After lunch we gathered on the dock for an introduction to the tandem kayaks, the thick lifejackets with multiple buckles, the spray skirts that keep water out of the openings, and exit strategies to be followed in the unlikely event of a capsize. Dan and Mike, the two guides provided by Sea Kayak Adventures assisted in sliding the kayaks one at a time off platforms that were only a few inches off the surface of the water. Easing down into the kayak’s two openings and checking to make certain that the spray skirts were stretched securely over the rim of each cockpit, one by one we paddled out to cluster at the opening of the bay.
Dan and Mike herded us into a side-by-side line not much more than a paddle length apart and told us to remain in this “sandwich formation” while we crossed the mile-wide
Christie Passage to the next island.
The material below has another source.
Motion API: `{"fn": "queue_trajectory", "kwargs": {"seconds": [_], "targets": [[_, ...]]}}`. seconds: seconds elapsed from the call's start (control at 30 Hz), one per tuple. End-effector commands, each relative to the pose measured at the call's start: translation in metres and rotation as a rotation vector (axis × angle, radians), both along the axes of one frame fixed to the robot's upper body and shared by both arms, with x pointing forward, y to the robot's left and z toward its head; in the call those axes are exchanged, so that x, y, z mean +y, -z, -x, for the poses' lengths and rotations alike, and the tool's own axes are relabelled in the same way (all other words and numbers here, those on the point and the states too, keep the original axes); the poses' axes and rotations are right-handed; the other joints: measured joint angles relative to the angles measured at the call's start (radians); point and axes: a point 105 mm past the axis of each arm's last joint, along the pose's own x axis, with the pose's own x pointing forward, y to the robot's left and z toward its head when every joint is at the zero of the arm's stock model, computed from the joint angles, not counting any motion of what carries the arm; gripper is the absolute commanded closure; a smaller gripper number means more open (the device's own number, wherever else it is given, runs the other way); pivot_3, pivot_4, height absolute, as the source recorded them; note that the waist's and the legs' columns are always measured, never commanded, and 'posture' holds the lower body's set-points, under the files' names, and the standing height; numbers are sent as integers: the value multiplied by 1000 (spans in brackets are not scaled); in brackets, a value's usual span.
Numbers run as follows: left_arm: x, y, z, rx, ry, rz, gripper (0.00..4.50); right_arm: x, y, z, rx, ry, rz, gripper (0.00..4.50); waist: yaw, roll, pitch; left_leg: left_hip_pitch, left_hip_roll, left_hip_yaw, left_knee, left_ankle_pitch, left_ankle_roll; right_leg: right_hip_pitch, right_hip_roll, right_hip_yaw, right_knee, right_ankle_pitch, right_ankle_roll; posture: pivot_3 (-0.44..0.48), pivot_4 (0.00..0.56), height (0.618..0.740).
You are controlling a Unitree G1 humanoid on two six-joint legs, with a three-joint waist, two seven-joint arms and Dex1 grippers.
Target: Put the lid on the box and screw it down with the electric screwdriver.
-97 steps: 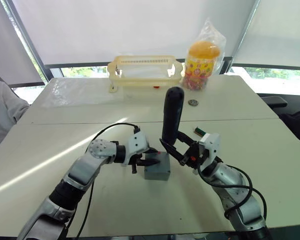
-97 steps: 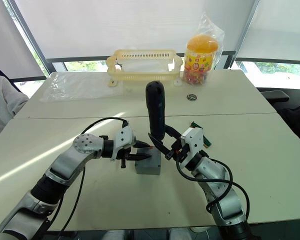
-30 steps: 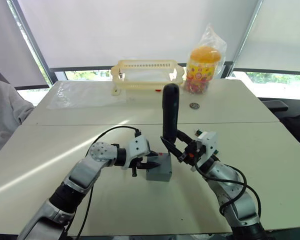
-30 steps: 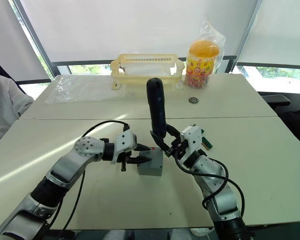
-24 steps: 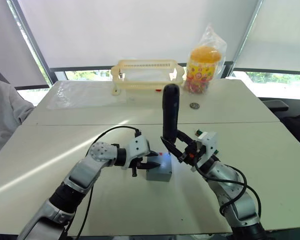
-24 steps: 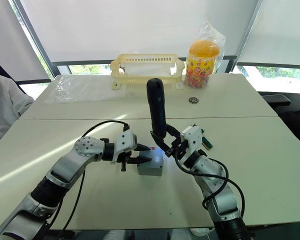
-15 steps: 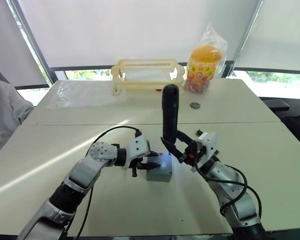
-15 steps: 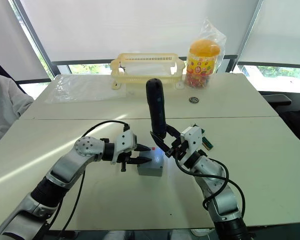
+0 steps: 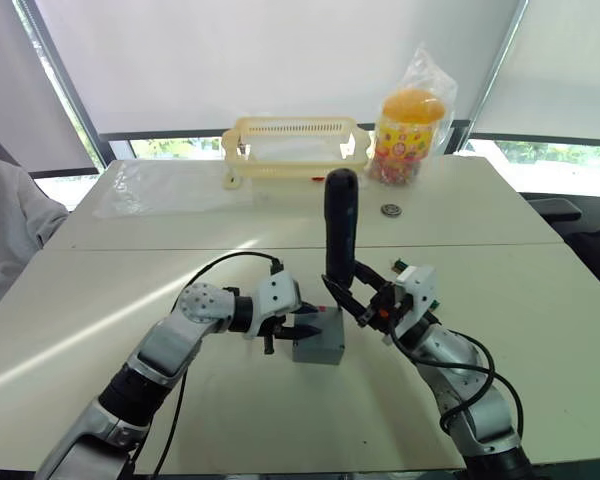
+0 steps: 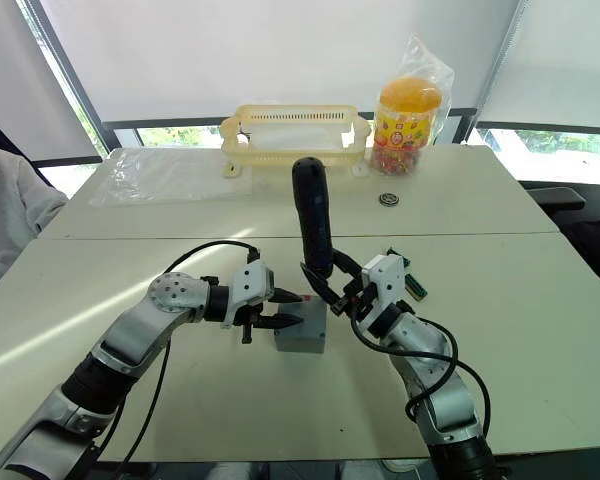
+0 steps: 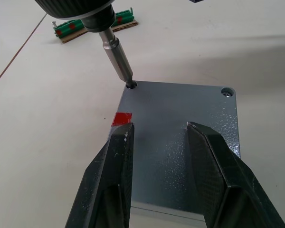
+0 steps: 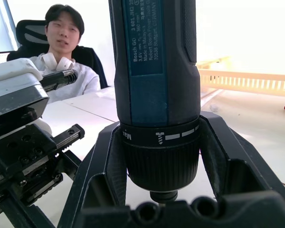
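A: What could go wrong here?

B: The bit could slip out of the corner screw. The electric screwdriver (image 9: 340, 228) stands tall and upright in the right gripper (image 9: 352, 303), held low on its body, so any lean would cam the tip off and scar the lid (image 11: 179, 142) (or drive the screw crooked).

A: And the box?

B: The box (image 9: 317, 340) could twist under the torque. The left gripper (image 9: 302, 327) has its fingers (image 11: 115, 166) parted and lying over the lid top, touching it at most, not clamping anything.

A: The right one?

B: Closed tight around the screwdriver's collar, just beyond the left gripper's tips. The lid already sits on the box; a second screw shows at the neighbouring corner.
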Motion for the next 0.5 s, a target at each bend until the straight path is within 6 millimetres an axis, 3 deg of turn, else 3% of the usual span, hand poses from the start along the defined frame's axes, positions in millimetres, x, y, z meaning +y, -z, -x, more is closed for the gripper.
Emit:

In case strong winds or currents moved us up or down the channel at unexpected speeds, this formation would guarantee that we’d stay together as a single group.
We paddled along rocky shores and once in awhile through thick beds of kelp as we skirted the west shore of Balaklava Island. We watched lots of eagles watching us pass while they perched on bare branches keeping an eye out for salmon swimming too close to the surface. Although the air was a chilly 55 degrees I found out quickly that a warm flannel shirt and a windbreaker were way too much clothing! As we approached the Christie Passage on the way back we could see that the wind had picked up quite a bit, raising moderate waves and small whitecaps. Once again back in sandwich formation we all made the crossing without incident, but were very happy to have the spray skirts when small cold splashes sloshed across the tops of our kayaks.
Everyone was happy to have the luxury of hot showers and clean clothes waiting. The sun was hanging just above the ridges of Balaklava and the air was cool so we all crowded into the cozy meeting hut for a few glasses of nice red wine before the dinner bell clanged a summons to a mouth watering dinner of fresh caught salmon in the dining hall.